Mr Bredenkamp had joined a movement by some farmers to co-operate with Mr Mugabe in his land settlement programme in the hope of escaping violent land seizures.
Mr Bredenkamp, who has a fortune of £720m and a home in Berkshire, sponsored talks last year on a plan for white farmers to surrender a million hectares (about 2.5 million acres) in exchange for an orderly resettlement process.
Under the Zimbabwe Joint Resettlement Initiative (ZJRI), the white farmers involved would also drop all court cases against compulsory seizures.

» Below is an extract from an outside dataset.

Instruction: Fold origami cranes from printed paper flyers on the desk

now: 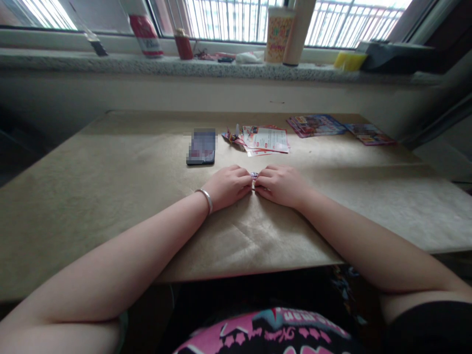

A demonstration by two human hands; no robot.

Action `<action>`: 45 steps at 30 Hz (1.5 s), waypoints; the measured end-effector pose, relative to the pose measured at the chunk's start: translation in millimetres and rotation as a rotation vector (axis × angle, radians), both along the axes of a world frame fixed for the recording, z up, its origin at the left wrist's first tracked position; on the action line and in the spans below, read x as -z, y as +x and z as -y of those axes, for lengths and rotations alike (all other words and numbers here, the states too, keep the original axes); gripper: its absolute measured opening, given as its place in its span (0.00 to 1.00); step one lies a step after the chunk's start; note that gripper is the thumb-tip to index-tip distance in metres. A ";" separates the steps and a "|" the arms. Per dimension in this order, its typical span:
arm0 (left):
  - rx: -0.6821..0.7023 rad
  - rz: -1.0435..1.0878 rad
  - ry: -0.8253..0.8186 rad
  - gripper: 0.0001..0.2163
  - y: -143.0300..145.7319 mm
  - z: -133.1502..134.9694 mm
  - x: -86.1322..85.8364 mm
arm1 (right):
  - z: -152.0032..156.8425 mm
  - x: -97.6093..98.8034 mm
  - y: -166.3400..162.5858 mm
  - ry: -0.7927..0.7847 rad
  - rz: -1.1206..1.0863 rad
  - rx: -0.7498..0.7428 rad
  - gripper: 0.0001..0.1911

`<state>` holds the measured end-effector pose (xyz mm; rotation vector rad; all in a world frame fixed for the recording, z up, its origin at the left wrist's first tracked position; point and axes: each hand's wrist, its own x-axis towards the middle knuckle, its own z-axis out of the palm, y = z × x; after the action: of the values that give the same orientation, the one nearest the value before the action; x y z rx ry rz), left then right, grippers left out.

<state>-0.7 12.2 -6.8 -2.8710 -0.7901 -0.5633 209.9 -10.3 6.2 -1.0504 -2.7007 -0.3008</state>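
My left hand (pixel 229 186), with a silver bangle (pixel 206 199) at its wrist, and my right hand (pixel 280 186) meet over the middle of the table. Between their fingertips is a small patterned piece (pixel 254 175), bluish and white, mostly covered by my fingers. Both hands are closed on it, but its kind is too small to tell. Just beyond my left hand lies a dark phone (pixel 202 146), partly blurred. White and red printed cards (pixel 266 139) lie past my right hand, beside a crumpled colourful wrapper (pixel 234 137).
Colourful packets (pixel 315 125) and another packet (pixel 370 133) lie at the table's back right. The windowsill (pixel 221 69) behind holds a red can (pixel 145 37), a red bottle (pixel 183 45), a patterned cup (pixel 279 37) and a yellow item (pixel 349 61). The table's front edge (pixel 243 275) is near my body.
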 end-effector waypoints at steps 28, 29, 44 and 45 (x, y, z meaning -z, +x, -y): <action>-0.050 -0.080 0.127 0.10 3.3 2.6 -0.7 | 0.9 2.2 -5.5 -0.019 -0.015 -0.003 0.12; -0.054 -0.079 0.129 0.10 3.6 2.4 -0.6 | 1.3 1.7 -6.2 -0.020 -0.013 0.005 0.12; -0.103 -0.070 0.171 0.09 5.6 2.8 -1.3 | -1.0 5.6 -8.1 -0.058 -0.109 0.087 0.11; -0.104 -0.066 0.168 0.09 5.6 2.2 -0.6 | -0.8 5.1 -8.0 -0.066 -0.114 0.081 0.11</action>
<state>4.9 10.0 -6.2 -2.6639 -0.8334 -0.4944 202.0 -9.6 1.0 -1.1612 -2.5869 -0.1608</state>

Mr Bredenkamp publicly supported the President during the June 2000 parliamentary election and 9-11 March presidential election and is understood to have donated campaign money to the ruling party, Zanu-PF.

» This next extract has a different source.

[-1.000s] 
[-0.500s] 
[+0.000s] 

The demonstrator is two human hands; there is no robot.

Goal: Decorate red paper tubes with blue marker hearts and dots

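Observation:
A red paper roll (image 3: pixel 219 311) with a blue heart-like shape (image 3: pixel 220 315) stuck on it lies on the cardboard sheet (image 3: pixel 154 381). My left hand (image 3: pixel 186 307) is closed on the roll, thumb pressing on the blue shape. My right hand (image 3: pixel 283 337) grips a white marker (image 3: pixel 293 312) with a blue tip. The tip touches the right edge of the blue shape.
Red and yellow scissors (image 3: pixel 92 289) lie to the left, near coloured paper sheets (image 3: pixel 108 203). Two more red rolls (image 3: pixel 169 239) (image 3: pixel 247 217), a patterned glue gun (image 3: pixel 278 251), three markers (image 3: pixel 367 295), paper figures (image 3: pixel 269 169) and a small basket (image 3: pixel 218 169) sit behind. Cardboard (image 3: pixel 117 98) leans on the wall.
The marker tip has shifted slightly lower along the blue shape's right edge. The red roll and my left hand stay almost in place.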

But Mr Mugabe has ordered the listing and seizure of Mr Bredenkamp's 1,300-hectare Thetford Estate in the Mazowe Valley north of Harare, the Zimbabwe Independent, the leading business weekly, reported.
He has also ordered the listing of Avalon Farm in Mashonaland West, which is owned by Nick Swanepoel, a former Commercial Farmers Union (CFU) president. Mr Bredenkamp and Mr Swanepoel broke ranks with whites who wanted to adopt a tough line against Mr Mugabe.
Sources in the Ministry of Agriculture said they had not received an instruction to take the farms of Bredenkamp and Swanepoel off the list, meaning they would proceed with subdividing them into plots for redistribution to blacks.
A spokesman for Mr Bredenkamp confirmed that the farm had been listed for compulsory seizure. He also said that at one stage it had been invaded by government-aligned war veterans who had since left the property.
Jerry Grant, the deputy director of the CFU, reportedly said last week that the government had not accepted any of the 700 farms offered by white farmers under the ZJRI.
* Zimbabwe's ruling party is suing the opposition Movement for Democratic Change and media organisations over reports last month claiming his supporters beheaded a woman in front of her children, the local Sunday Mail reported.